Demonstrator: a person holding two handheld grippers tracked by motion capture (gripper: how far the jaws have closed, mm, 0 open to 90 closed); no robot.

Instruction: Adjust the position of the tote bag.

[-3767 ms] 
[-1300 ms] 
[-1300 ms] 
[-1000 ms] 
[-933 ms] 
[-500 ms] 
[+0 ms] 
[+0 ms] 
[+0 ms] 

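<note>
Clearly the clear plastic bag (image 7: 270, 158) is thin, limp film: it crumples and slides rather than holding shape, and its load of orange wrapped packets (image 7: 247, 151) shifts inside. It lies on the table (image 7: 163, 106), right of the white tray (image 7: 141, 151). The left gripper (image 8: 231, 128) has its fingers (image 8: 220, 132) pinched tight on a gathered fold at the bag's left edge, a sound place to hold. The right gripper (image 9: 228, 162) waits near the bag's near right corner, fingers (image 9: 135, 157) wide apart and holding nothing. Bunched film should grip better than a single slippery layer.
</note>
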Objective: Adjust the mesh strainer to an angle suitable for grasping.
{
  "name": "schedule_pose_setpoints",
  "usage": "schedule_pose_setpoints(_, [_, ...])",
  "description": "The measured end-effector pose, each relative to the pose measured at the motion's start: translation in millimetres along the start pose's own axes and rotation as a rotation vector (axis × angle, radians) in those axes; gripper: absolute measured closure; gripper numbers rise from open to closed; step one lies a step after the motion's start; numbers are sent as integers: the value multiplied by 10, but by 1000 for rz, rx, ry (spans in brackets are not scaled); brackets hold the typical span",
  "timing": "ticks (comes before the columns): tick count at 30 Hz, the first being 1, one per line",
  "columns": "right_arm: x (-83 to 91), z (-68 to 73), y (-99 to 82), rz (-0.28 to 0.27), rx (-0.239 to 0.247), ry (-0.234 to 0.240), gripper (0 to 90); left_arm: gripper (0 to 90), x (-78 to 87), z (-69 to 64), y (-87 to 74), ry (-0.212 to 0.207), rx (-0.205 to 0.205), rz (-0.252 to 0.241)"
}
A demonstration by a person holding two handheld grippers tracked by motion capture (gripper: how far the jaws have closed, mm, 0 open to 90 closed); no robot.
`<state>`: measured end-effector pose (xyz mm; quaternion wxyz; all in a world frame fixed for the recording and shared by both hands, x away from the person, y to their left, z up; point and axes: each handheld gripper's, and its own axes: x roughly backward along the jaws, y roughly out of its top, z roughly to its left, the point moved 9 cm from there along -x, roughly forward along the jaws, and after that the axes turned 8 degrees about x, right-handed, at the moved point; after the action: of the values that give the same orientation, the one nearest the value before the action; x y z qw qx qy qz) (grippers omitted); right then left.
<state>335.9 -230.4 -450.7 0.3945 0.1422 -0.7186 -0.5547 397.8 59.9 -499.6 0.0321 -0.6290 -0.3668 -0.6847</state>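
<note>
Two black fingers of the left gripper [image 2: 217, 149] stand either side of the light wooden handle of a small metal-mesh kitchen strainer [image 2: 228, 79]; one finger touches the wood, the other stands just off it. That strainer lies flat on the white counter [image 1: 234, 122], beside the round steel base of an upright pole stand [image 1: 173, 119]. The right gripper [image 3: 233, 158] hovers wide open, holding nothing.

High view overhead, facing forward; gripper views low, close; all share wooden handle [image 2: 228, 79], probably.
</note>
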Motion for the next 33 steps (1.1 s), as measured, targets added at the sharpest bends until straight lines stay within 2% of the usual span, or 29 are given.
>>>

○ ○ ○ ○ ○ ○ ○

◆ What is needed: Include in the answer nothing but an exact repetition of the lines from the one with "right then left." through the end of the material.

◆ Answer space:
`<state>`: measured end-effector pose (xyz mm; quaternion wxyz; all in a world frame fixed for the recording and shared by both hands, x away from the person, y to their left, z up; point and axes: each handheld gripper's, and its own axes: x roughly backward along the jaws, y roughly out of its top, z roughly to its left, the point moved 9 cm from there along -x, roughly forward along the jaws, and after that the axes turned 8 degrees about x, right-handed, at the moved point; after the action: of the values that give the same orientation, the one nearest the value before the action; x y z qw qx qy qz) (grippers omitted); right then left.
<state>335.9 -230.4 -450.7 0.3945 0.1422 -0.7186 -0.5547 397.8 59.9 -499.6 0.0321 -0.6290 -0.3668 -0.6847</state>
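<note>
Two black fingers of the left gripper [image 2: 217, 149] stand either side of the light wooden handle of a small metal-mesh kitchen strainer [image 2: 228, 79]; one finger touches the wood, the other stands just off it. That strainer lies flat on the white counter [image 1: 234, 122], beside the round steel base of an upright pole stand [image 1: 173, 119]. The right gripper [image 3: 233, 158] hovers wide open, holding nothing.

High view overhead, facing forward; gripper views low, close; all share wooden handle [image 2: 228, 79], probably.
</note>
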Motion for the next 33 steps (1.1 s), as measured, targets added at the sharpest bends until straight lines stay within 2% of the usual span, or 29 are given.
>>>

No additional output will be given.